Bram yang terlanjur terbakar emosi langsung menjawab tantangan Ningroem.

"Aku talak kamu sekarang juga," ucapnya dengan suara lantang, Bram terbawa emosi tanpa berpikir terlebih dahulu.

"Terimakasih kamu sudah menalakku,  jadi tanggung jawabmu atas diriku sudah tidak ada, aku bisa hidup lebih baik tidak tersiksa lagi lahir batin atas ulah dan sikapmu itu, Mas."

Ningroem merasa lega sekaligus sedih karena ia harus berpisah dengan putra sulungnya ---Fahmi.

Bu Mumun —ibunya Bram tidak setuju dengan ucapan anaknya sehingga ia menyuruh Bram untuk menarik ucapannya kembali yang baru saja diucapkannya.

"Bram apa-apaan ucapanmu itu,  kamu menceraikan istrimu apa salahnya? Tarik kata-kata itu kembali." ucap Bu Mumun dengan mata yang membulat sempurna.

"Ibu tidak usah ikut campur ini urusan aku sama Ningroem. Aku sudah capek memberikan dia nafkah terus-terusan. Aku ingin bersantai, menikmati uangku sendiri," sahut putranya tanpa beban.

"Apa-apaan ucapanmu itu Bram, mengapa dulu kamu menikahinya dan sekarang ingin mencampakkannya?" Bu Mumun mengingatkan Bram ketika putranya meminta untuk melamar Ningroem dan menikahinya. Namun, sekarang putranya malah mencampakkan wanita yang benar-benar telah sabar mendampingi putranya itu. 

"Aku capek banting tulang tapi tidak ada hasil yang bisa kunikmati, biarkan sekarang dia yang cari uang untuk hidupnya sendiri."

Bu Mumun hanya bisa diam, dadanya pun ikut sesak mendengar perkataan yang terlontar dari bibir putranya.

"Oke. Kalau kamu seperti itu aku ingatkan kamu hari Rabu ini. Jam 02.00 siang, kamu mengatakan cerai, ibumu sebagai saksinya. Baiklah aku pulang aku masih bisa ketemu Fahmi itu kesepakatannya," ucap Ningroem lantang dengan buliran yang terus meluncur membasahi pipi mulusnya, yang tak bisa dibendung lagi.

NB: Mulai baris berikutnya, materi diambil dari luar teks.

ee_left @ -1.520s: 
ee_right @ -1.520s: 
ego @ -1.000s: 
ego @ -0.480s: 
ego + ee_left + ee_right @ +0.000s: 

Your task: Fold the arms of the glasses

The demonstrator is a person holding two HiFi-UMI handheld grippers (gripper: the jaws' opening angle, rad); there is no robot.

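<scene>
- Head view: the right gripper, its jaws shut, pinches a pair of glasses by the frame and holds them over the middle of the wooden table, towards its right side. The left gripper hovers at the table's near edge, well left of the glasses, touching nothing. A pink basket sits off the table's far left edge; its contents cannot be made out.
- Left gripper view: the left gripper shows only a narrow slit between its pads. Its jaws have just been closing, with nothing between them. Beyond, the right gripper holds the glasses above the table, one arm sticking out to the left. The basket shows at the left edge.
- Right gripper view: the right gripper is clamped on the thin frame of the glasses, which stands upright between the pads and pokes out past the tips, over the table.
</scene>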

Denis menangis melihat kami bertiga berebut kata, Ningroem mengambilnya putranya yang dalam gendongan Bu Mumun ---mertuanya berpamitan pulang. Ia sudah tak ingin berlama-lama sehingga membuat kewarasannya hilang.

"Ibu titip Fahmi ya, insyaallah kalau ada rezeki saya akan membantu biaya untuk mencukupi kebutuhan Fahmi."

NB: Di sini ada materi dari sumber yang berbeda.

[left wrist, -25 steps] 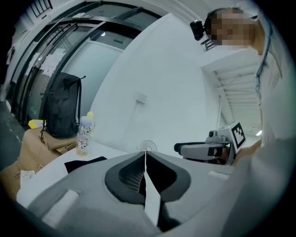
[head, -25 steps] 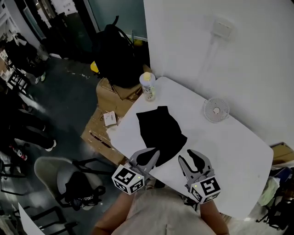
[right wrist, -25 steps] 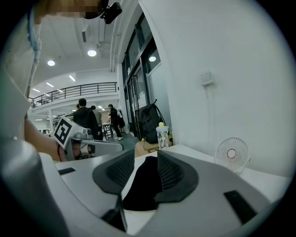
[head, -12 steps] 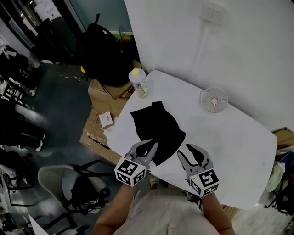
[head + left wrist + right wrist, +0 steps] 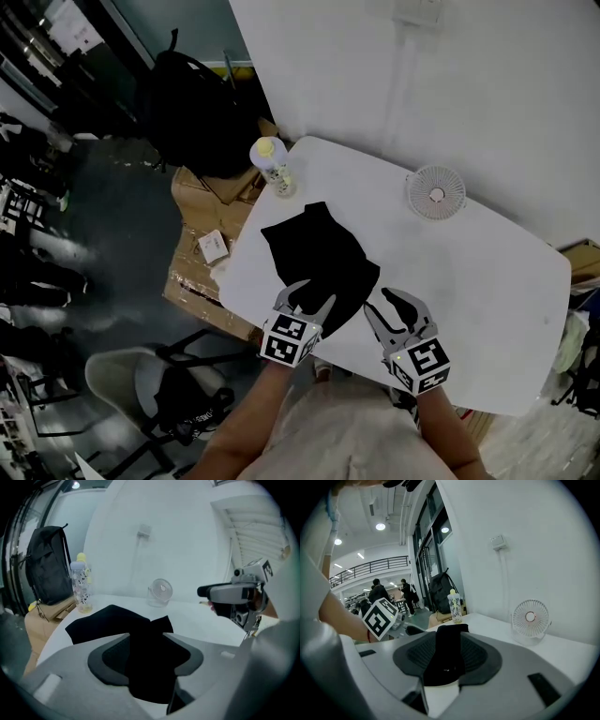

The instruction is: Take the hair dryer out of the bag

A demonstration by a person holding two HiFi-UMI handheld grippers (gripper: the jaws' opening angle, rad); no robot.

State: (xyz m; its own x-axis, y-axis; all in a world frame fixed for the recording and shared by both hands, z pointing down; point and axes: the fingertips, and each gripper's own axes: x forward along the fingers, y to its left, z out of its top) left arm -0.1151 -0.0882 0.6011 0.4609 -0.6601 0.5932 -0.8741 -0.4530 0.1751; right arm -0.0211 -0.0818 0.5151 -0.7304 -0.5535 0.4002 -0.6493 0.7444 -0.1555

"Maafkan ibu, Nak. Ibu tidak bisa mempertahankan rumah tanggamu."

Bu Mumun memeluk Ningroem dengan buliran bening yang terus meluncur dari sudut matanya.

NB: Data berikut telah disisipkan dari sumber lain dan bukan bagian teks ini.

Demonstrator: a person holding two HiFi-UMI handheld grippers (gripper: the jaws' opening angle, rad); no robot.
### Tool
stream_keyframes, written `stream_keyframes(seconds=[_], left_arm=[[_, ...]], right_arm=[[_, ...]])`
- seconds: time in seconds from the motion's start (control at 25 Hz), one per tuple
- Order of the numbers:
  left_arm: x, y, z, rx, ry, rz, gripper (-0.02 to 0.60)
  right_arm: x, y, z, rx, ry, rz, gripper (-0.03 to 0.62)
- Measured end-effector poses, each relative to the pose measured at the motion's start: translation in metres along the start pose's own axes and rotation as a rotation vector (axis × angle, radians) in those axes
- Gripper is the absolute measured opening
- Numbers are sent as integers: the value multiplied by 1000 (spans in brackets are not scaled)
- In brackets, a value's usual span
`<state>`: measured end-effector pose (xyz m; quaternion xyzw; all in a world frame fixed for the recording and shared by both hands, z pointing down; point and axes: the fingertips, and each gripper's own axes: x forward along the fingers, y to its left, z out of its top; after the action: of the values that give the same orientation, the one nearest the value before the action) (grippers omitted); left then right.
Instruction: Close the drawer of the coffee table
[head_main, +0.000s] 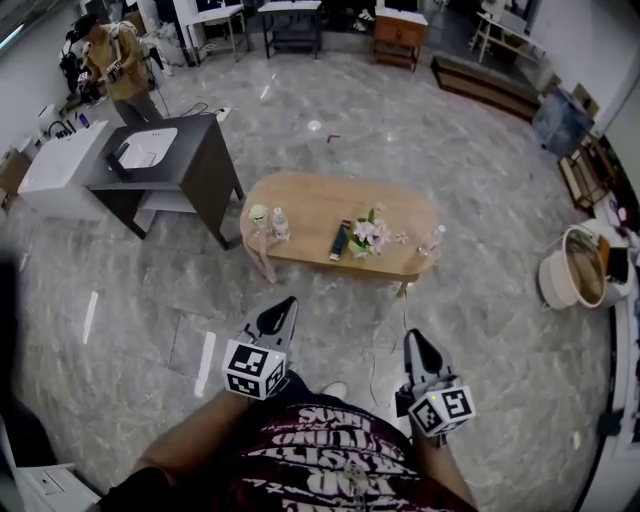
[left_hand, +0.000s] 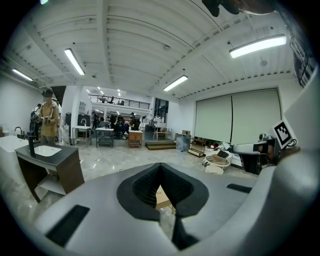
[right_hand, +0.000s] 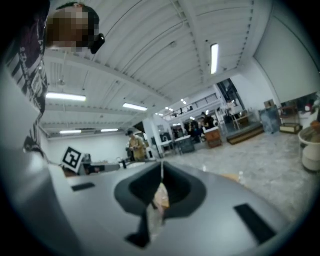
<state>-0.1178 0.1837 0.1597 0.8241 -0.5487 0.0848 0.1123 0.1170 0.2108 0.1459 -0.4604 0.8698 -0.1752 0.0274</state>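
The oval wooden coffee table stands on the marble floor ahead of me, a stretch of floor away from both grippers. On its top are a cup, a small bottle, a dark remote, a bunch of flowers and a small glass. I cannot make out its drawer from here. My left gripper and right gripper point toward the table, both shut with nothing between their jaws. In the left gripper view only a sliver of the table shows past my left gripper; my right gripper likewise hides most of it.
A dark washbasin cabinet stands just left of the table, with a white unit beside it. A person stands at the far left. Round tubs sit at the right. Desks and a wooden cabinet line the back.
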Motion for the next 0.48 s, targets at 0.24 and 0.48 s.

"Tidak apa Bu, mungkin sudah jalan hidup Ning harus seperti ini," sahut Ningroem dengan suaranya yang terdengar parau karena menangis.

Buliran bening terus mengalir membasahi pipi Ningroem, sesekali ia menyekanya dengan punggung tangannya. Tetapi buliran bening itu malah semakin deras mengalir di pipinya.

Ningroem berusaha bersikap tegar, Ia tak ingin terlihat lemah di mata Bram.

Ningroem membalikan tubuhnya  berjalan keluar dari rumah ibu mertuanya.

Wanita berlesung Pipit menghampiri Fahmi yang masih bermain di halaman. Sebelum langkahnya sampai berhadapan dengan putranya Ningroem menghapus buliran bening yang terus menetes di pipinya. Wanita berlesung Pipit mendongakkan wajahnya menatap langit berwarna biru, kemudian  menarik nafasnya dalam. Ia tak mau jika Fahmi melihatnya menangis.

"Aa, Mama pulang dulu ya, kalau Aa kangen sama Mama, Aa minta sama nenek untuk mengantarkan ke rumah  Mama, ya?"

Ningroem berbicara parau tak kuasa menahan sesak didada yang kian menghimpit.